▶ WORK TASK:
The answer must be an exact copy of all the data below.

□ □ □ □

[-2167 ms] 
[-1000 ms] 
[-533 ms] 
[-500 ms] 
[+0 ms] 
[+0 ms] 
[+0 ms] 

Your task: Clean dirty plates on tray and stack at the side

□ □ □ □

▶ WRITTEN SOLUTION:
[-2167 ms] 
[-1000 ms] 
[-533 ms] 
[-500 ms] 
[+0 ms] 
[+0 ms] 
[+0 ms] 

Your task: Clean dirty plates on tray and stack at the side

This is the complete output for the exercise.